On her father’s arm Sara mounted the “welcoming arms” steps and entered the foyer, brilliant with lighted chandeliers. Mr. and Mrs. Maitland, Katherine, and a tall, sandy-haired young man stood in the entrance hall to receive their guests. Sara murmured something polite to Katherine’s parents and greeted Katherine, all the time distractedly wondering where Theo was.

  “Sara, this is my fiancé, Douglas Cameron,” Katherine was saying. Then, turning to the young man at her side, she said, “Doug, may I present Miss Sara Leighton?”

  Sara felt her hand suddenly encased in a strong clasp.

  Looking down at her from his great height, Douglas Cameron acknowledged the introduction with a teasing twinkle in his eyes. “I feel as if I know you, Miss Sara. Since early morning I have heard nothing else but enthusiastic accounts of your beauty and your grace on horseback.”

  Sara gazed up at him blankly. “But, how—”

  “My good friend, Clay Montrose, has been completely smitten and is impatiently awaiting your arrival. If you don’t want your entire dance card scribbled with his name, I warn you to hide it.” Douglas grinned.

  There was no time for further talk because other guests were behind her in the receiving line. Her father touched her arm, saying, “Hurry along, Sara.” Douglas released her hand, and she moved away.

  Where was Theo? Sara wondered, while with a practiced smile on her face, she acknowledged greetings. She moved confidently from one small group to the other, collecting a handful of admiring young men along the way. Even as Sara kept up the repartee expected on such social occasions, her gaze swept the room, looking for him.

  From the other side of the room Clayborn Montrose saw Sara enter the room. He felt his heart leap, and his fingers tightened around the glass he was holding. She was even lovelier than he remembered. He watched as she glanced around the room, her exquisite head turning this way and that. Then she seemed to look in his direction. As her face lighted up, a thrill of hope spread all through Clay. He started forward. Then, realizing that her gaze was going beyond him over his shoulder, he halted and turned in time to see a slim, dark-haired young man pass him and hurry toward Sara.

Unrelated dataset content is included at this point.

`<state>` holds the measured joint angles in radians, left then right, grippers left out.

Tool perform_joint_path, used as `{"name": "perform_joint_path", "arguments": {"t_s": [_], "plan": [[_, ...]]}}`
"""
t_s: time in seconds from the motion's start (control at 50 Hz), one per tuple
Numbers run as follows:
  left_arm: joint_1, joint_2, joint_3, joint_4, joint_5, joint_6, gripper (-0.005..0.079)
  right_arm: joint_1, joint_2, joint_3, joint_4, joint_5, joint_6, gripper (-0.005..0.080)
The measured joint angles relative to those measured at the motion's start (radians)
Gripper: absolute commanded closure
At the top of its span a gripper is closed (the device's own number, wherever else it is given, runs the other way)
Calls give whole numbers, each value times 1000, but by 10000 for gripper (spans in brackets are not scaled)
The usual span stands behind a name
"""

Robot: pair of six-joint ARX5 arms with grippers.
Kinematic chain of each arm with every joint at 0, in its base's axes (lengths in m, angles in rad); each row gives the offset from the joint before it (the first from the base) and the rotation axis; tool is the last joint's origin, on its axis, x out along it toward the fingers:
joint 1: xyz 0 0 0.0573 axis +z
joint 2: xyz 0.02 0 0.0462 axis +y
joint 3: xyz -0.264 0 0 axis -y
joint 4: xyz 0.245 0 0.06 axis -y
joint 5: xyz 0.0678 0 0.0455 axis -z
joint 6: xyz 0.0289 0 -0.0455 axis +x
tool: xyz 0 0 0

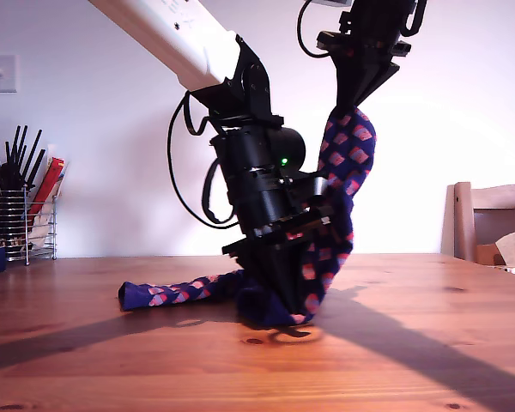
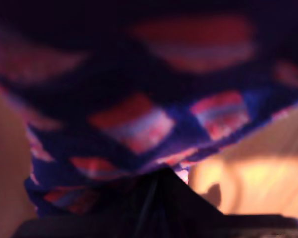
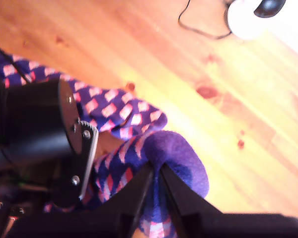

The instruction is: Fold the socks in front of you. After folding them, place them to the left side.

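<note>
In the exterior view the socks form one patterned strip. One end lies flat on the bench towards the exterior view's left. The strip bunches in the middle under the lower arm, then climbs in a curve to the upper arm.

The second hand is the high one. The exterior view shows only its dark fingers meeting the top of the raised fabric. The second wrist view, looking down along that hand, makes the grip clear. Its two fingers are drawn close together with a plain purple fold of the socks pinched between them. The black body of the other arm sits below, with the patterned length spread on the bench beyond it. This view also shows a white round object and a dark cable on the wood, neither of which appears in the exterior view.

The first hand is low, at the bunched fabric touching the bench. The first wrist view is filled with blurred sock pattern pressed close to the lens, so the pictures do not show how far this hand is open or whether it grips.

Only the exterior view shows a wire holder of utensils at its left and a wooden chair at its right.
</note>
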<state>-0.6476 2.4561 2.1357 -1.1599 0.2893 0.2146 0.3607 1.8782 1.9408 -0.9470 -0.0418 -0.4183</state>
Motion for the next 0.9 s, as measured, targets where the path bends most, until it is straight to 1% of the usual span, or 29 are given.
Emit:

  As Sara saw Theo coming toward her, her joy was so intense she could not think of a thing to say. But what his eyes told her needed no words.

  “May I have this dance, Miss Sara?” he asked, and she did not remember taking his hand or moving with him onto the dance floor. All she was conscious of was the ecstasy of being in his arms.

  In another moment the two of them were on the dance floor. Sara was moving with easy grace, her belled skirt swaying in a shimmering blue sheen, her expression blissful, her smile radiant.

  All evening Clay watched her go from partner to partner, most often with the handsome, dark fellow with whom she seemed most vivacious. With all his heart, Clay hoped fervently that he had not met Sara Leighton too late, that she was not promised to someone else. The possibility that he might lose her before he had even had a chance to win her tormented him. From the first moment he had laid eyes upon her he knew that she was the woman he had dreamed all his life of finding.

  * * *

  The ball was over, and her father had come to take her home. Sara, with one reluctant, lingering look at Theo, had gone with Mr. Leighton to bid their hosts good-night. Theo had written something on the back of her dance card, but she had not had a chance to read it. When he gave it to her, she slipped it inside her glove.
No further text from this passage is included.